Exercise: Please reproduce, exactly and with nothing added, the line containing "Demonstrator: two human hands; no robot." and every line after it to the end of the records.

Supplied records:

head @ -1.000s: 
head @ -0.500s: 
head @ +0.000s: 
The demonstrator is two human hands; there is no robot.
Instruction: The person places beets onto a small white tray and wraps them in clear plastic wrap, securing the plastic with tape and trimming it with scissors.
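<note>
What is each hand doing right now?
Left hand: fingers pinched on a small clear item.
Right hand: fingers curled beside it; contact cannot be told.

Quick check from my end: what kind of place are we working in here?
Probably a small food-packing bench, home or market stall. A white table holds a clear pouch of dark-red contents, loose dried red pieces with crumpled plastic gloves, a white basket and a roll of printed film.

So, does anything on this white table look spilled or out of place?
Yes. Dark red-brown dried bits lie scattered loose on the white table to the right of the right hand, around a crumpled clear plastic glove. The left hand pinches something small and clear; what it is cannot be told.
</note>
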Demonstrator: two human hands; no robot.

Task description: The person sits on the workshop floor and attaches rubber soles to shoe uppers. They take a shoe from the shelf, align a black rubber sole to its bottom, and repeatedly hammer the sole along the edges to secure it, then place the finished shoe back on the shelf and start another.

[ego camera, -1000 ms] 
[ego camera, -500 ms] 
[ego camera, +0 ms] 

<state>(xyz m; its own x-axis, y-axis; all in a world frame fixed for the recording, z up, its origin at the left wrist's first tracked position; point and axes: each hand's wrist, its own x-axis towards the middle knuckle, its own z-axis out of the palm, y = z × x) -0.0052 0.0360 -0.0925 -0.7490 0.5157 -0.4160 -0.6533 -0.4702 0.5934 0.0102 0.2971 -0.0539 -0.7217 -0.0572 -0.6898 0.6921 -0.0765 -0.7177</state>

Expected answer:
Demonstrator: two human hands; no robot.

Task description: The person sits on the workshop floor and attaches rubber soles to shoe uppers. They take a shoe from the shelf, align a black rubber sole to its bottom, and repeatedly hammer the sole along the edges to secure it, then place the finished shoe back on the shelf and start another.

[ego camera, -1000 ms] 
[ego camera, -500 ms] 
[ego camera, +0 ms] 

<state>(xyz m; its own x-axis, y-axis; all in a world frame fixed for the recording, z up, its origin at the left wrist's first tracked position; point and axes: each hand's wrist, its own x-axis towards the middle knuckle, its own z-axis out of the palm, y = z × x) -0.0052 0.0360 -0.0925 -0.7490 0.5157 -0.4160 -0.6533 -0.4702 0.5934 0.0102 0.2971 -0.0539 -0.7217 -0.0572 -0.6898 0.6921 -0.0765 -0.7177</state>

The exercise requires no additional content.